Why are national happiness levels always flat?

Yesterday, I went to the British Academy, to hear Richard Easterlin, the father of happiness economics, present his latest thinking, together with Andrew Oswald of Warwick University. Easterlin asked the provocative question: does higher income raise happiness in poorer countries? His answer was ‘no, as far as the evidence goes’. He showed graph after graph of transition economies where the income has been rising sharply over the last decade, while the happiness levels remained flat.

He focused on China, a country “where the rate of economic growth has been completely unprecedented, at almost 10% a year for the last decade. If any country would show an improvement in happiness, it would be China.” But it doesn’t. Another flat line.

The only countries which showed noticeable drops and rises in happiness levels, as far as I could tell, where post-Communist countries, whose happiness levels showed a clear (and understandable) drop after the collapse of communism, and then a steady rise after that, only to flatten out again.

This famous flattening of average happiness levels despite rises in income has been called the Easterlin Paradox, and is perhaps the single most influential graph for happiness economics. It is used, over and over again, as evidence that governments should not be focusing on raising income, but instead on raising happiness.

But here’s my question: do any policies have any clear impact on national happiness levels? Perhaps the happiness flatlines we see in country after country is evidence not that we’re pursuing the wrong policies, but simply that our daily happiness levels are not very sensitive to major policy changes. Think about all the different political, economic and cultural changes over the last 50 years in the UK, and yet our happiness levels remain flat. Why is that? I suggest it’s because the measurement technique – asking people to rate their happiness between one and ten – simply isn’t good enough to pick up changes in quality of life over time. We adapt to our situation, and except in moments of extreme crisis, we always say ‘oh, about a seven’.

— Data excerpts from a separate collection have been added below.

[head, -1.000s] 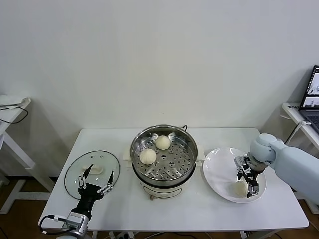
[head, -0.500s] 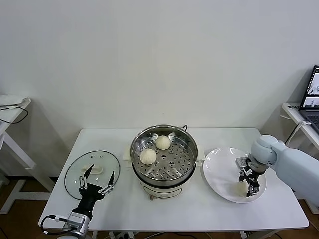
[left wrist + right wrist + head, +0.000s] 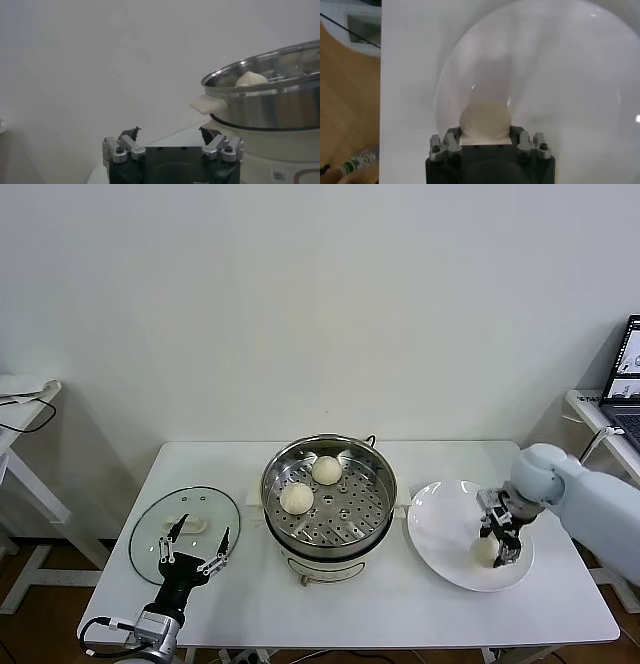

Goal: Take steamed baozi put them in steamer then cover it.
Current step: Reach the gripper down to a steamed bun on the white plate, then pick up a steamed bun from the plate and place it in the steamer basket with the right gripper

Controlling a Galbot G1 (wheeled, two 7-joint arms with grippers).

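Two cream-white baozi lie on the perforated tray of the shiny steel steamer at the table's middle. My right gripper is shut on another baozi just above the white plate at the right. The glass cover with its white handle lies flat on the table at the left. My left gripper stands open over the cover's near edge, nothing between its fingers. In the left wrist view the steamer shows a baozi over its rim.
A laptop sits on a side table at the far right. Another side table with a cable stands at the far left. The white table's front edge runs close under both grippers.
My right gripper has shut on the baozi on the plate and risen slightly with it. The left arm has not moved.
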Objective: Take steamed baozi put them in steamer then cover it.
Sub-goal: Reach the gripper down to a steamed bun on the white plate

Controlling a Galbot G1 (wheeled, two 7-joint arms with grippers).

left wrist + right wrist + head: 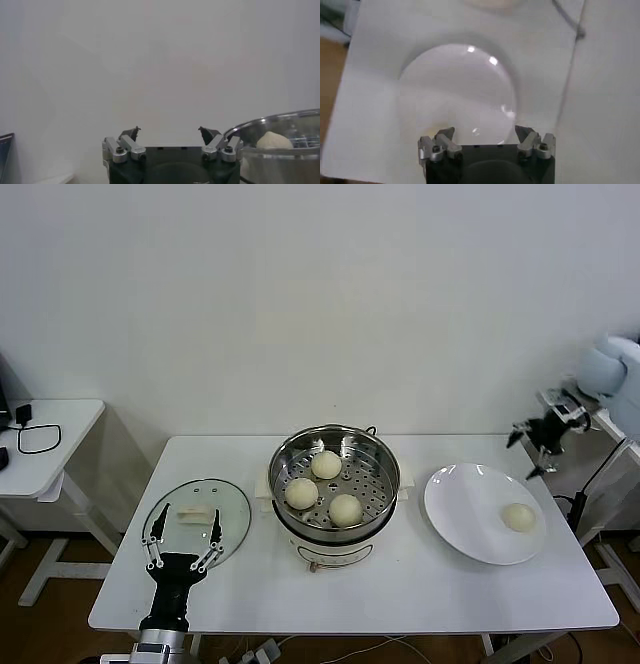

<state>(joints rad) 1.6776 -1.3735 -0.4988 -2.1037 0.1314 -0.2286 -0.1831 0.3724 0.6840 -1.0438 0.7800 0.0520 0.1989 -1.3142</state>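
Observation:
The steamer (385, 459) stands mid-table with three steamed baozi on its perforated tray: one at the back (326, 464), one on the left (301, 492), one at the front (346, 509). Another baozi (518, 517) lies on the white plate (465, 499) to the right. The glass cover (230, 509) lies flat on the table left of the steamer. My left gripper (183, 536) hangs open over the cover's near edge, holding nothing. In the left wrist view that gripper (170, 134) faces the wall, with the steamer (280, 125) and a baozi (273, 141) beside it. My right gripper (524, 452) is open, raised beyond the plate's far right side.
In the right wrist view the open gripper (485, 132) looks down on the plate (457, 90). A small side table (50, 434) with a black cable stands at the far left. The white wall runs close behind the table.

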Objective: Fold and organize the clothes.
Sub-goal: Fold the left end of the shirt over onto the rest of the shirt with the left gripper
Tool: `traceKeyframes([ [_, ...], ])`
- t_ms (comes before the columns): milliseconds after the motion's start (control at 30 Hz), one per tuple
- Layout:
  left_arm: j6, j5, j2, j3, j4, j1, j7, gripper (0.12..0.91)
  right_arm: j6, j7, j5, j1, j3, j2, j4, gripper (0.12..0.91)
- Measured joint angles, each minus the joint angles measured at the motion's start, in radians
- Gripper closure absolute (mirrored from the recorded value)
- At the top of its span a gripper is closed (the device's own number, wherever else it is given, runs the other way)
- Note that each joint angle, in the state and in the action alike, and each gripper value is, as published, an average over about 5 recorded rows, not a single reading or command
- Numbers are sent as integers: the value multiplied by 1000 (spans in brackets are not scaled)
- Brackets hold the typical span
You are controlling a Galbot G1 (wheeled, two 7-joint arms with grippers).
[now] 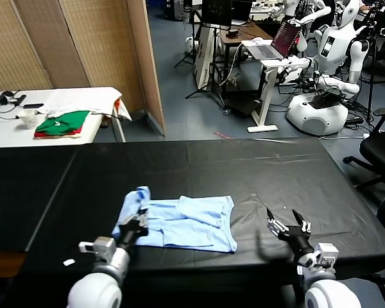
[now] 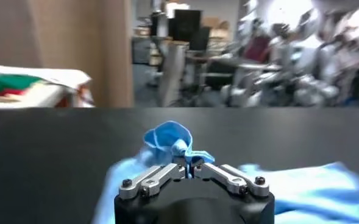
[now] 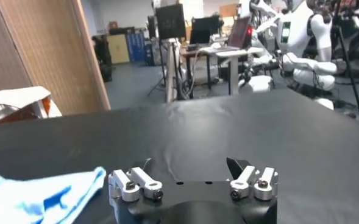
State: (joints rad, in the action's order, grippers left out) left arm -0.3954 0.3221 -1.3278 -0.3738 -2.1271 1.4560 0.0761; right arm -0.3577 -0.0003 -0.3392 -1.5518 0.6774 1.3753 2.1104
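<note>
Between the clenched left end effector fingers sits a bunched T-shirt sleeve; the rest lies beside it on the bench. The thin pinch may slip. The right end effector waits released.

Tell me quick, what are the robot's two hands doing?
Left end effector: closed, pinching the blue T-shirt.
Right end effector: open, holding nothing.

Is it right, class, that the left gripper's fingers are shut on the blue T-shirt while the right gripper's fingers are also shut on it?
Not quite. The left gripper is shut on the blue T-shirt, but the right gripper is open over the bare black table, beside the shirt, as the right wrist view shows.
</note>
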Motion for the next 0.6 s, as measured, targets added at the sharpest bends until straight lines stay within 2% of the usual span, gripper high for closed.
traceKeyframes([
  [267,-26,109,-38,129,-2,-38,10,853,6,-3,4,-31,21,10,5,118],
  [600,-23,108,-95,207,28,-73,10,853,8,-5,10,-27,12,20,-1,118],
])
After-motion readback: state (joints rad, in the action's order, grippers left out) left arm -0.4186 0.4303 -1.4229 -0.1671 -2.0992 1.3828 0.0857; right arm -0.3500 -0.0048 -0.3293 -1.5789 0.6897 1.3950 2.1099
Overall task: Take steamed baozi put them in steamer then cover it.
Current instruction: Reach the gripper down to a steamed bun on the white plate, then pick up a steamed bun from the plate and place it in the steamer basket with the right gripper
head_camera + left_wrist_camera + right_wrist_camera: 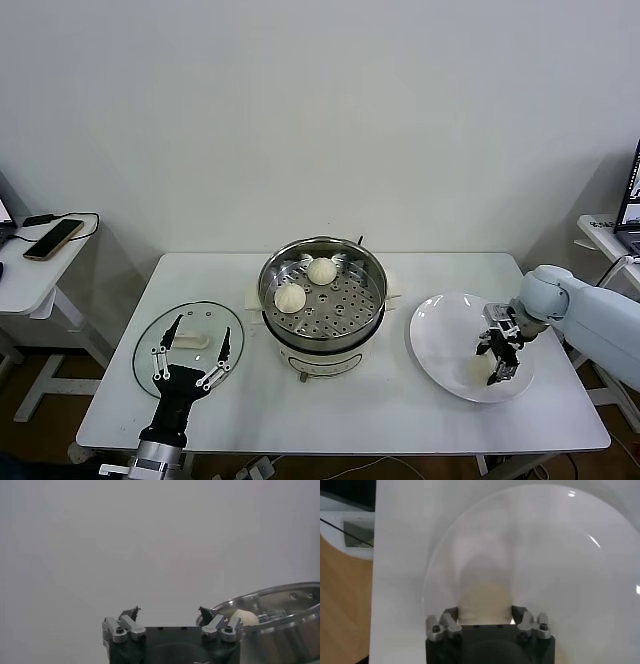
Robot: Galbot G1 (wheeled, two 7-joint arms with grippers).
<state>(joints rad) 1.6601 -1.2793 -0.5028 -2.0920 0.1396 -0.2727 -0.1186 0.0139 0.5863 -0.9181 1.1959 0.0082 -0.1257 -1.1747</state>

What do happiness economists expect? Do they think that, if governments pursue the right policies, the public will go from a seven, to an eight, until eventually, after say 30 years, we will all be shouting ‘Ten!’ before ascending in rapture unto heaven? Of course, given such a bounded numerical scale, people are going to say ‘about a seven’, even if their lives have actually got better or worse over time. We forget the bad times, and we also forget the good times. Our daily well-being is probably protected by our forgetfulness and our ability to adapt.

Happiness economists try to get around this by using country comparisons. ‘Look’, they say, ‘how Scandinavian countries are typically happier than Anglo-Saxon countries. This is because they spend more on health, education and unemployment benefits. If we did the same, we’d be happier.’ I’m personally all for higher education and health spending. But that sort of cross-country comparison completely ignores cultural differences.

To be convinced, I’d like to see examples within a particular country where particular policies have led to a clear rise or fall in national happiness levels. Do such examples exist, I asked. “Yes”, Easterlin replied. “There are clear links between employment and happiness levels in countries. Unemployment in the US has dropped markedly in the last three years, and happiness levels in 2010 were at their lowest for many years.”

At that point, the head of the civil service, Sir Gus O’Donnell, who was listening attentively in the audience, joined the debate. He said: “One of the things we’re trying to figure out is the adaptation effects. There’s a new paper out by Angus Deaton, which looks at the effect of the recession of US happiness levels, and it shows that happiness levels are already back to their pre-crisis levels, despite unemployment still being much higher than it was. There’s even evidence that people adapt quite quickly to traumas like losing an arm. So what does that mean for public policy?”

It’s worth having a look at the paper O’Donnell mentioned, because it is quite damning for happiness economics. It finds, for example, that subjective well-being measurements seem only very slightly correlated with the doubling of unemployment in the US, while there are clear spikes on Valentine’s Day and Christmas. Deaton notes that subjective well-being levels seem to be very correlated with stock market levels, and that perhaps they are driven by the same short-term sentiment factors, like headlines, holidays or the weather, rather than serious policy changes.

He writes: “While it is conceivable that, as is sometimes argued for the stock market, the SWB measures are giving an accurate take on expected future well-being, it seems more plausible that, like the stock market, they have actually very little to do with well-being. As McFadden suggests in comments on this paper, we may be looking at “cognitive bubbles” that are essentially irrelevant for any concept of well-being that we care about…[SWB measurements] still have a long way to go in establishing themselves as good time-series monitors for the aggregate economy. In a world of bread and circuses, measures like happiness that are sensitive to short-term ephemera, and that are affected more by the arrival of St Valentine’s Day than to a doubling of unemployment, are measures that pick up the circuses but miss the bread.”

Strong words – and interesting that O’Donnell should have picked up on them. It shows, I would suggest, the Civil Service’s own queries about the mission they have been set by the Coalition Government – but it also shows how seriously O’Donnell is taking this mission, and his own interest in it.

I would suggest that empirical studies of what factors lead to flourishing can and should influence policies. I’m just not convinced by broader arguments based on national happiness levels. The measuring instrument is simply too blunt to be of any real use to policy makers.